Straight to the facts
The biggest culprit for a delayed or derailed project is miscommunication. Most of that miscommunication comes from the top down. A director or manager gave an assignment, but they were vague or inconsistent about the goal. What information do you want this project to reveal? What ends should this project achieve? If that key information is not clear from your memo, you have already failed to be a precise and direct leader.

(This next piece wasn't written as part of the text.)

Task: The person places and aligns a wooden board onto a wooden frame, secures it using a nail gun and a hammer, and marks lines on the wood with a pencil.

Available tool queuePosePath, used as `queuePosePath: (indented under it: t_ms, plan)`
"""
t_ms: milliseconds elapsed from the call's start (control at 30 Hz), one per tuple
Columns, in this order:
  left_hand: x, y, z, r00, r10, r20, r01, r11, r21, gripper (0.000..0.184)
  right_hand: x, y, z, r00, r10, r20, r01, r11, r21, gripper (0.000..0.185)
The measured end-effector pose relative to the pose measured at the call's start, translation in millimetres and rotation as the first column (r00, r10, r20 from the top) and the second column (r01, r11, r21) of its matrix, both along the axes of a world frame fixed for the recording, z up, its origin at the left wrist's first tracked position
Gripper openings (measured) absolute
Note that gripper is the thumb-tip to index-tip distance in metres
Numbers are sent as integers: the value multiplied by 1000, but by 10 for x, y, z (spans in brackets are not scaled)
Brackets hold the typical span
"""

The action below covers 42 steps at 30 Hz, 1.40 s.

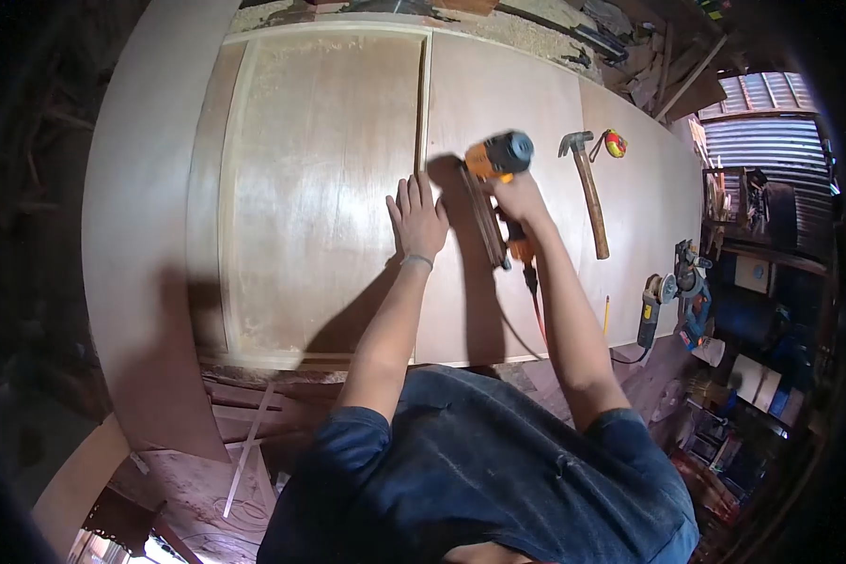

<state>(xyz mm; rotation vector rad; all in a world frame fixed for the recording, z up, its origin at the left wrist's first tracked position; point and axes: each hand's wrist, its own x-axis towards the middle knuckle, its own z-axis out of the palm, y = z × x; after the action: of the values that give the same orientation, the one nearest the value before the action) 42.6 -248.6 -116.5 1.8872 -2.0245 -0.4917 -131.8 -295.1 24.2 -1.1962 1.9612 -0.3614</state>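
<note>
My left hand (417, 216) lies flat on the plywood panel (329, 188), fingers spread, beside the narrow wooden strip (425, 103) that runs across the panel. Nothing is in it. To its right, my right hand (520, 199) is wrapped round the handle of an orange and black nail gun (498, 155). The gun's long dark magazine points back toward my body, and a hose hangs from the handle. The nose of the gun is close to the strip; whether it touches cannot be made out.
A claw hammer (589, 193) and a red-yellow tape measure (615, 143) lie on the right of the panel. Near its right edge are a pencil (606, 314), an angle grinder (650, 310) and a blue power tool (694, 301). A long curved-looking board (132, 216) is at left.
</note>
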Motion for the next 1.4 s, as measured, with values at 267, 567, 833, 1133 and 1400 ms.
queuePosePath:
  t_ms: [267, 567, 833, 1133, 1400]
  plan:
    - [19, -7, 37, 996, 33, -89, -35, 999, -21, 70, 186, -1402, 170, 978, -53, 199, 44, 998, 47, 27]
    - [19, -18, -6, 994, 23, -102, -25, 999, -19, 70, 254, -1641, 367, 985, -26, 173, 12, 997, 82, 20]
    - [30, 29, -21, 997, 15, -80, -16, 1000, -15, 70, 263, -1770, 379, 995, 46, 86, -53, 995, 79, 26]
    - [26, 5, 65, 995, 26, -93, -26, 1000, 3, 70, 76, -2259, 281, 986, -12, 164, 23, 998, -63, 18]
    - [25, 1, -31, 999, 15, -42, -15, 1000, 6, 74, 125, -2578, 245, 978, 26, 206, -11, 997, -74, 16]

You might be saying now, “But I don’t want to micromanage my workers.” That is a fair point. You shouldn’t feel the need to lead every step of every task your employees are given. That would defeat the purpose of a hierarchy of responsibility. However, your position is one of direction. You need to specifically lay out what you need from your employees. You must be clear. You must be thorough. And you must be available for questions (remember what we said about listening). None of these qualities demand micromanagement. And mastering them will ensure that a team member with a good head on their shoulders can take your prompt and run with it. A management professional who lacks these qualities is the one who will find themselves micromanaging more often than not.
Give Feedback, not just a Yes or No
For the sake of clarity and listening, there’s something to be said of brevity. The simplest and most straightforward responses often serve better than a lengthy treatise in the office. However, brevity should never cause us to sacrifice efficiency. It is inefficient to send back work with an unexplained “yes” or “no.” Every project manager should aspire to be a wellspring of bountiful feedback.

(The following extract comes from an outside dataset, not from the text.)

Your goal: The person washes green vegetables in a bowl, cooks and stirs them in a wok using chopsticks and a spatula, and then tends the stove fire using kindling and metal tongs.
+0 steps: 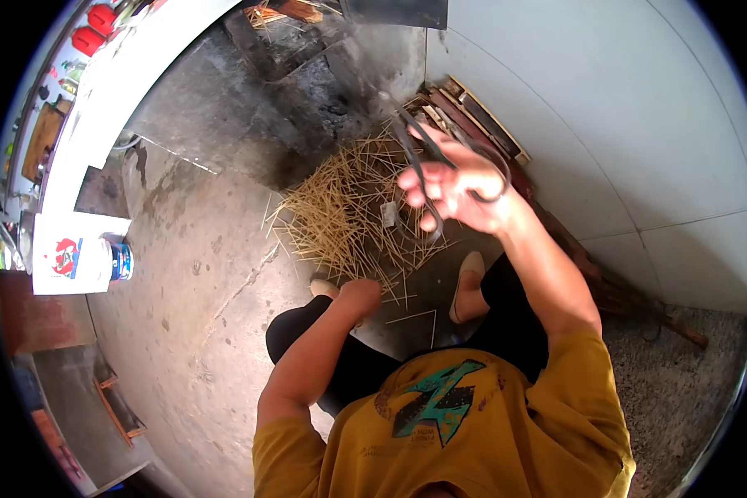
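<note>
My right hand [461, 187] is raised in front of me, wrapped around a pair of dark metal fire tongs [423, 187]. The looped handle curves behind my wrist, and blur softens the arms of the tongs. Below and beyond them a heap of thin straw-coloured sticks [340, 207] lies spread on the floor, with a small white scrap [388, 214] among it. Near my knee my left hand [358, 299] is closed in a fist. Its inner side faces away, so anything inside is hidden.
A sooty stove wall [266, 108] rises behind the sticks, with more sticks in an opening above. Wood pieces [481, 124] lean by the white tiled wall [573, 108]. On the left, a printed white container [70, 257] stands near a blue can [122, 261]. A small wooden stool [112, 411] is lower left.
</note>
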`<state>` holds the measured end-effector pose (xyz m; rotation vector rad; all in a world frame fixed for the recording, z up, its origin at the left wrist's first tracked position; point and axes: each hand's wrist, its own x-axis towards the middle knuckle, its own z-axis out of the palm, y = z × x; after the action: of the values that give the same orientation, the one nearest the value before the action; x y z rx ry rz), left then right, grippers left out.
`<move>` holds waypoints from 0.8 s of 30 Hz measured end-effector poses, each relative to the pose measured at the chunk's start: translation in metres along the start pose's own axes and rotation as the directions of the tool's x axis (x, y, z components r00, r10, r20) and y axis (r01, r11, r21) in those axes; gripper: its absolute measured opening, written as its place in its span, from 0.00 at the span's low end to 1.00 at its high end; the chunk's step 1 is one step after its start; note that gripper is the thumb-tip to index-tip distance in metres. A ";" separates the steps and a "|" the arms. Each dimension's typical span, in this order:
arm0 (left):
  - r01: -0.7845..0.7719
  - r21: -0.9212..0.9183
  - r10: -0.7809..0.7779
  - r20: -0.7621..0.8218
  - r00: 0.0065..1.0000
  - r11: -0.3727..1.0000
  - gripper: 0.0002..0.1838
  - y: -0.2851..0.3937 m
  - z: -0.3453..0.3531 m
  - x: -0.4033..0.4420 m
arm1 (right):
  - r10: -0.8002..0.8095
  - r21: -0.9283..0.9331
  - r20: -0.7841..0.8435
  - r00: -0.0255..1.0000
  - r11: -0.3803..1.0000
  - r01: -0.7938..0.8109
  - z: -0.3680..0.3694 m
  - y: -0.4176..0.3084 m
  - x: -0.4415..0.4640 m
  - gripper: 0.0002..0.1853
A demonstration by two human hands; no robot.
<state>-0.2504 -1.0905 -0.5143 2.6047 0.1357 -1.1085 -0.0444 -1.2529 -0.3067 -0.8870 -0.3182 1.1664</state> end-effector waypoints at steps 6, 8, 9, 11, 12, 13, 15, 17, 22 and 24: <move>-0.033 0.073 0.030 0.046 0.999 0.997 0.15 0.007 -0.011 -0.015 | -0.197 0.027 -0.245 0.949 0.977 0.210 -0.051 0.028 -0.051 0.45; -0.021 0.089 0.013 0.085 0.996 0.996 0.17 0.009 -0.015 -0.015 | -0.236 -0.082 -0.294 0.926 0.972 0.222 -0.059 0.021 -0.060 0.45; -0.010 0.098 0.000 0.105 0.994 0.995 0.18 0.009 -0.016 -0.014 | -0.259 -0.100 -0.311 0.914 0.966 0.240 -0.063 0.018 -0.063 0.45; 0.015 0.113 -0.027 0.109 0.994 0.993 0.20 0.000 -0.004 -0.006 | -0.302 -0.150 -0.307 0.903 0.952 0.267 -0.069 0.008 -0.065 0.46; 0.021 0.096 -0.032 0.120 0.992 0.995 0.16 0.003 -0.011 -0.009 | -0.294 -0.158 -0.270 0.917 0.953 0.259 -0.073 0.003 -0.068 0.46; 0.025 0.079 -0.035 0.131 0.991 0.997 0.12 0.007 -0.018 -0.013 | -0.273 -0.191 -0.265 0.925 0.955 0.227 -0.073 -0.001 -0.070 0.45; 0.021 0.080 -0.032 0.145 0.989 0.997 0.09 0.013 -0.026 -0.014 | -0.228 -0.224 -0.255 0.940 0.959 0.172 -0.072 -0.004 -0.078 0.43; 0.004 0.115 -0.022 0.149 0.989 0.993 0.10 0.011 -0.023 -0.010 | -0.210 -0.220 -0.225 0.951 0.962 0.160 -0.070 0.003 -0.092 0.45; -0.058 0.162 0.027 0.186 0.982 0.985 0.15 0.003 -0.006 0.005 | -0.108 -0.088 -0.179 0.978 0.992 0.093 -0.076 0.025 -0.141 0.51; -0.040 0.150 0.012 0.180 0.984 0.988 0.12 0.006 -0.009 0.006 | -0.068 -0.022 -0.123 0.990 0.998 0.065 -0.079 0.031 -0.144 0.48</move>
<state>-0.2388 -1.0938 -0.5107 2.6123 -0.0250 -1.3871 -0.0714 -1.4126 -0.3482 -0.9528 -0.2560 1.0439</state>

Of course, that’s hardly achievable along with everything else on our plates. If you don’t have time to give a longer response, at least say in a sentence or two why a result doesn’t work for you, or what in this successful project you would like to see more of. Without guiding feedback, employees have no idea what they’re doing right and wrong. They will keep creating shots in the dark until one blindly strikes the target. Don’t be a closed book. Open your door. Answer questions. Let your employees know why you’ve said yes or no.
Receive Feedback
And don’t just give feedback. You have to become good at receiving it regularly as well. Don’t let this analogy go to your head, but pretend you are the president: he or she makes decisions based on the expertise of their cabinet, because no one person can know everything about all spheres of knowledge. Your team is full of good ideas. When you tell them your project plan, expect responses from them. Expect pushback. And process it. Analyze it. Respond to it.
Give your employees a civil, level response. As a leader, even in an office setting, you have to develop thick skin. Not everything you throw at the wall will stick. Get used to it. And get used to the back and forth of workplace conversation. Because it’s an artform worth preserving, worth harnessing, and worth using every day. The better you communicate with your team, the better you will communicate with everyone else.